## Fixed vs floating point representation

When we use FPGA, we need to deal with fixed-point arithmetic. Even if new FPGA like Intel Stratix 10 implements floating-point multiplier, if we need to implement Digital Signal Processing (DSP) in FPGA we have to use fixed-point arithmetic.

Many people have serious problems dealing with fixed-point binary representation or quantization of floating point value in fixed-point.

In this post, I explained how to divide a number for a constant in VHDL. Of course, you need to have the basic of binary number representation that you can find in this post.

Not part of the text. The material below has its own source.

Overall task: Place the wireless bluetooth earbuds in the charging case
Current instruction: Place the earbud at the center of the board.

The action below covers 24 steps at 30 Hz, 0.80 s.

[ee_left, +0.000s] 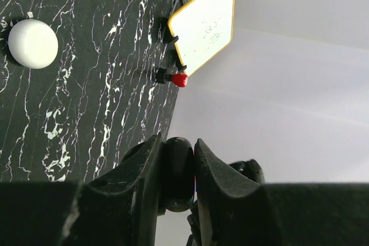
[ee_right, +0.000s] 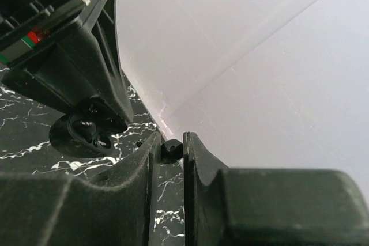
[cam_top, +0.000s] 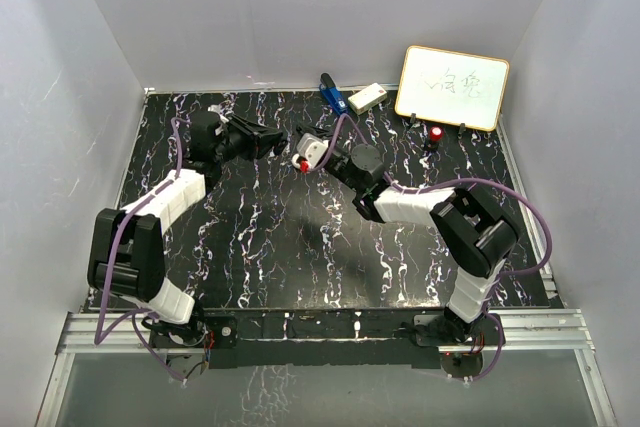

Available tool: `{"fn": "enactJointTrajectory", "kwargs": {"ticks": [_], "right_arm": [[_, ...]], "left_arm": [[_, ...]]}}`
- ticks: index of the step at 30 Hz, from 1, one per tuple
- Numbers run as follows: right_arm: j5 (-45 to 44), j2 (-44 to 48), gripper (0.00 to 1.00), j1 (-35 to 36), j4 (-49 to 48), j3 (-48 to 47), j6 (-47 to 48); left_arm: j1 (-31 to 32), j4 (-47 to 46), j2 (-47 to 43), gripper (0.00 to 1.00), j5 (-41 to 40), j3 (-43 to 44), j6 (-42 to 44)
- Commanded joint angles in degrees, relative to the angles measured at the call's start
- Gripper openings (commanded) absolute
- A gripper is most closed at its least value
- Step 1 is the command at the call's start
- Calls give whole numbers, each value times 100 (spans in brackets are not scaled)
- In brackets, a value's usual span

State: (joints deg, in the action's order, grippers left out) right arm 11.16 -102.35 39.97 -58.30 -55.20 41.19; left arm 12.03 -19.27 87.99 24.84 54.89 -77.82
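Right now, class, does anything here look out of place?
Mildly odd: the white charging case lies alone on the table, while the left gripper pinches a black round object and the right gripper a tiny dark piece.

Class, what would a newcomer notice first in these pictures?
The left hand is shut on a black round object, the right hand on a tiny dark piece, nearly touching above the table. A whiteboard stands far right; a white puck lies on the table.

The right tool [ee_right: 169,142] half hides a dark earbud [ee_right: 171,151].
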Motion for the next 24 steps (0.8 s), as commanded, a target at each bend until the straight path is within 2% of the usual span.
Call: {"fn": "enactJointTrajectory", "kwargs": {"ticks": [1, 14, 24], "right_arm": [[176, 342, 0, -38, -553, 65, 499], [461, 294, 0, -37, -209, 2, 1558], [669, 294, 0, -33, -123, 29, 1667]], "left_arm": [[43, 184, 84, 0, 317, 325, 109], [88, 298, 123, 0, 381, 452, 179], [98, 381, 66, 0, 473, 455, 250]]}}
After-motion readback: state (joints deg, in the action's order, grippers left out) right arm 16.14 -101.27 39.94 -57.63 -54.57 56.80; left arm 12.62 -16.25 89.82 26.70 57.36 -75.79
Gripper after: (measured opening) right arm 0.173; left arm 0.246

## Fixed-point representation introduction

In VHDL generally, we use binary signed fixed-point number representation. Using the signed binary representation, we can take advantage of the standard library for the

- addition
- subtraction
- multiplication

Just to be clear, you can use also unsigned binary number representation, but if you are implementing a **DSP architecture** is very likely that you need to deal with positive and negative numbers.

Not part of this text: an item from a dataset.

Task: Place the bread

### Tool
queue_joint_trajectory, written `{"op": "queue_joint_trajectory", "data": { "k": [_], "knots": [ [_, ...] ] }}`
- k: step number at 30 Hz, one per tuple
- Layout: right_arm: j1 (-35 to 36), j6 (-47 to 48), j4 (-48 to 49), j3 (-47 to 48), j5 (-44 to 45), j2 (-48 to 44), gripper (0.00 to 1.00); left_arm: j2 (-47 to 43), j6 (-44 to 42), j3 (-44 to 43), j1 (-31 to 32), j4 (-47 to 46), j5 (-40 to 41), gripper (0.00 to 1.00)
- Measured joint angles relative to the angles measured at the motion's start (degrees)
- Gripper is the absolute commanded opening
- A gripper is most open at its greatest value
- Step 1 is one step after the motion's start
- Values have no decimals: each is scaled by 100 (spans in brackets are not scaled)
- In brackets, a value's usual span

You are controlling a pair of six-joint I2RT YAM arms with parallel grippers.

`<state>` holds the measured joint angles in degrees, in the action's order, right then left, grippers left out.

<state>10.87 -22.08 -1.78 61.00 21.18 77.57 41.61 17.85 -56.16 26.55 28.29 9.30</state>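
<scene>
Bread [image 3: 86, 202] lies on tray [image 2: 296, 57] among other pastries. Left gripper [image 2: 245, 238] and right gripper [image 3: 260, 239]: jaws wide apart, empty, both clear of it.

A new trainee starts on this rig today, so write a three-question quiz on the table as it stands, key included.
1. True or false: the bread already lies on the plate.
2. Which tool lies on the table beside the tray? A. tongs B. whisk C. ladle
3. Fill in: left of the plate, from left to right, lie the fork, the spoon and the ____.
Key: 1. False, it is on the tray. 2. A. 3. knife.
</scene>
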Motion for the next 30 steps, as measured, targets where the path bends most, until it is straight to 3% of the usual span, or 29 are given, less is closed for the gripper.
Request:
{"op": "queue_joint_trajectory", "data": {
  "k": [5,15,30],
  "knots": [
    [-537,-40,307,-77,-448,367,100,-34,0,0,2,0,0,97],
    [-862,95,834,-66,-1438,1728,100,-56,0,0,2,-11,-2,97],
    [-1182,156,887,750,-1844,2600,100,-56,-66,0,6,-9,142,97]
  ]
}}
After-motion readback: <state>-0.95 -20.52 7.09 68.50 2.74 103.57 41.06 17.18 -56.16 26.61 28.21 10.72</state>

In signed fixed-point representation we need to define the number of bits we are using to represent our number.

For example, if we use 8 bit, we can represent all the integer number in the range -128<= Number <=+127

i.e. -2^(N-1) <= Number <= +(2^(N-1))-1

where N=8.

in the signed representation the negative numbers one more than the positive.

If we deal with unsigned binary number the range will be

Number <= +(2^N)-1

For example, for 8-bit number 0..255

## Fixed-point representation of an FIR coefficient

What we are going to say in this section is valid for any kind of binary quantization.

When we need to quantize the impulse response of an FIR filter we need to:

- set the number of bits to represent the coefficient
- scale the floating point of the impulse response w.r.t. the maximum value
- convert the scaled coefficient to a fixed-point value

You can use MATLAB script, Scilab script, Excel or your calculator to implement these steps.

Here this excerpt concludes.